Work instructions: Using the entries that follow, establish how many lines contain the word "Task" and give only that figure.

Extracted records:
*-*-*

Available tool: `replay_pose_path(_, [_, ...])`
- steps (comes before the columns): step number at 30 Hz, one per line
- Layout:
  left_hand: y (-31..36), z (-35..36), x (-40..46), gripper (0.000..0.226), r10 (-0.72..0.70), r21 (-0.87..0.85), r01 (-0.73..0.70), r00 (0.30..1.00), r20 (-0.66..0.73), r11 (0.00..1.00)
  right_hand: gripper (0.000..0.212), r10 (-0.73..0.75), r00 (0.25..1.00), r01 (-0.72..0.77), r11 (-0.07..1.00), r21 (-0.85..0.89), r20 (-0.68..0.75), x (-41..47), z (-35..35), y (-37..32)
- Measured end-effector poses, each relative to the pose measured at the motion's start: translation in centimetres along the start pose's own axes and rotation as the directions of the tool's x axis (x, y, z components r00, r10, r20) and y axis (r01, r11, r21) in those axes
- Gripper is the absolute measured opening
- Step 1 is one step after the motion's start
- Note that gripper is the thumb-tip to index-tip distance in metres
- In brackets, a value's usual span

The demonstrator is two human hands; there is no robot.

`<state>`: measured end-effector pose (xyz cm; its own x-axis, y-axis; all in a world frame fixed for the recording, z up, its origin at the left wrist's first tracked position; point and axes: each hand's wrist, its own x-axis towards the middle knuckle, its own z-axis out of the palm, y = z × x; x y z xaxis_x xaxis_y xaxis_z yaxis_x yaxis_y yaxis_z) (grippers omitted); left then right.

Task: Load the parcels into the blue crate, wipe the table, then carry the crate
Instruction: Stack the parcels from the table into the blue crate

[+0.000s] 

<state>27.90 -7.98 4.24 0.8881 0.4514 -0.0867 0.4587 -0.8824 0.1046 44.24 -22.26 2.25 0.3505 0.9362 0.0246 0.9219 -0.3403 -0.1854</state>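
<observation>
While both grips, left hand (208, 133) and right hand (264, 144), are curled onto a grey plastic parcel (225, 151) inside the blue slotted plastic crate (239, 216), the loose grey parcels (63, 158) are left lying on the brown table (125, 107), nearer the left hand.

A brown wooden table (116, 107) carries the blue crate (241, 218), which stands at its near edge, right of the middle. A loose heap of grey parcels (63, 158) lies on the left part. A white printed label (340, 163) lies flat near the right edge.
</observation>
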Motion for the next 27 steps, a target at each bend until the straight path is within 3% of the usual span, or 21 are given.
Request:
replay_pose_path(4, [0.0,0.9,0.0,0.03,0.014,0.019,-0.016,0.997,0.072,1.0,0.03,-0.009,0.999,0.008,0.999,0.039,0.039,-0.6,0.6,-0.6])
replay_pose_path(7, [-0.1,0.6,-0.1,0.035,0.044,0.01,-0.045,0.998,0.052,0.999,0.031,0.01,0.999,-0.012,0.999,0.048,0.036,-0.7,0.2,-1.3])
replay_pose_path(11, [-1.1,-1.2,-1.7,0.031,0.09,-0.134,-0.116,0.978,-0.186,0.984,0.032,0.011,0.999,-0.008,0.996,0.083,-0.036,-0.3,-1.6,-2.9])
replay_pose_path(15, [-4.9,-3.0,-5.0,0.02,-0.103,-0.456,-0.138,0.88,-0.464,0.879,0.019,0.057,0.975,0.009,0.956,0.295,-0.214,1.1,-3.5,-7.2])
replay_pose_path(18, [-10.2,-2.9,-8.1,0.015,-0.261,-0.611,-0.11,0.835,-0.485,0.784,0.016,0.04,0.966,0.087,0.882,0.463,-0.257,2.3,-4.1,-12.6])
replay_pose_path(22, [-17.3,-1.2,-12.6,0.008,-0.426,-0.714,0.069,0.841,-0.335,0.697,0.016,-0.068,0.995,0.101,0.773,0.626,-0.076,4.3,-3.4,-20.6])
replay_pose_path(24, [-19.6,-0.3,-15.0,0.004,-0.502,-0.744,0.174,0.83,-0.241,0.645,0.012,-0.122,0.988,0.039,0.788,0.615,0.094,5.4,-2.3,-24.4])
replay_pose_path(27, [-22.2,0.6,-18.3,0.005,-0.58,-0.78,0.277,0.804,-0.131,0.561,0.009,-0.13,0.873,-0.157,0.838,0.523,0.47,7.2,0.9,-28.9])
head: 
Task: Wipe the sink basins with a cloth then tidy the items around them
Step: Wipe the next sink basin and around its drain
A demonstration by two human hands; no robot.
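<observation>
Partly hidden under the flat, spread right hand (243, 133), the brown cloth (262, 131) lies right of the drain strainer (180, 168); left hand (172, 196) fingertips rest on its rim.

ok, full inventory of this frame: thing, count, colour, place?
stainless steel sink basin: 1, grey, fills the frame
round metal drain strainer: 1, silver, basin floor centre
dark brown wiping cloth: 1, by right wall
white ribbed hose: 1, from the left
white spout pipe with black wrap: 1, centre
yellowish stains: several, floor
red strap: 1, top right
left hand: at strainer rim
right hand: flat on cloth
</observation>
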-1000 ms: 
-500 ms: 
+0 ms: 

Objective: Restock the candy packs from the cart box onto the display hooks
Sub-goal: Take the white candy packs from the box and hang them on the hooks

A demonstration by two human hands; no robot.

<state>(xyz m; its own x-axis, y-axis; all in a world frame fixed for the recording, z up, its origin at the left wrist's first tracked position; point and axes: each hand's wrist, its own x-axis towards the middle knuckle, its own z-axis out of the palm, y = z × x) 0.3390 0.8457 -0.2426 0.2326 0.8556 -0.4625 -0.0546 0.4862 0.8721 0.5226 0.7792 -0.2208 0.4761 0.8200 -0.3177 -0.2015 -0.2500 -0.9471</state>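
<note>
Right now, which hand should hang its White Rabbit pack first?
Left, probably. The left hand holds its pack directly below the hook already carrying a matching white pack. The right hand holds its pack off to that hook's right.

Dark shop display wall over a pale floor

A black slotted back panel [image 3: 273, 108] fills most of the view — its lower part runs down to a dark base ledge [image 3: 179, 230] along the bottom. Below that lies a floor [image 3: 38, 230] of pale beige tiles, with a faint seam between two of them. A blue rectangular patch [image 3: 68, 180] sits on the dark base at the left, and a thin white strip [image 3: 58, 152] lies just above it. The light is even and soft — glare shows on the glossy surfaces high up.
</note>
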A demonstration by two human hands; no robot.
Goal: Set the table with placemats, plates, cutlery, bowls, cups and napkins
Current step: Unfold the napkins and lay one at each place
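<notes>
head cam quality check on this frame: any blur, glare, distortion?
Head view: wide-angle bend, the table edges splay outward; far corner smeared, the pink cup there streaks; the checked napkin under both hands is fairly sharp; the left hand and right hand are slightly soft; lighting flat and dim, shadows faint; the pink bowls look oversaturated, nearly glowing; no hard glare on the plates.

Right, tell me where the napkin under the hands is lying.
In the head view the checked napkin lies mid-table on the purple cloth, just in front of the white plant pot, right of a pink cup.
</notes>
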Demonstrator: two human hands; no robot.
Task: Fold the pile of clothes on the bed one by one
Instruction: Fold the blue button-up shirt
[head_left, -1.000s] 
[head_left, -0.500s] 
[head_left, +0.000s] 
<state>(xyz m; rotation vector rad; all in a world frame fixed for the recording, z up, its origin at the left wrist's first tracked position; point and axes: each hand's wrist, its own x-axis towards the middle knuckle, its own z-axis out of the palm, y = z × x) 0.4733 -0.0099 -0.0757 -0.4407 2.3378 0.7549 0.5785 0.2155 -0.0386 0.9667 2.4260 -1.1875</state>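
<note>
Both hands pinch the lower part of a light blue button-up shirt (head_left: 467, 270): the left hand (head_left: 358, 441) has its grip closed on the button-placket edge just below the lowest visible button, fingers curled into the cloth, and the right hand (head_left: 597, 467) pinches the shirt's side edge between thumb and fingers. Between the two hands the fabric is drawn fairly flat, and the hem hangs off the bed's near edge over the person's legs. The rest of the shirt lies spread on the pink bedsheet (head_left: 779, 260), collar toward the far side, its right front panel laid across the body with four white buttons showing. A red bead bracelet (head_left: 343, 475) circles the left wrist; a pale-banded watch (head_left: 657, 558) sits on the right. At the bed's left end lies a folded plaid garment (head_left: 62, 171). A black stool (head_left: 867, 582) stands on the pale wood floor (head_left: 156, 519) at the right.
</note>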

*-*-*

Response to this exercise: 3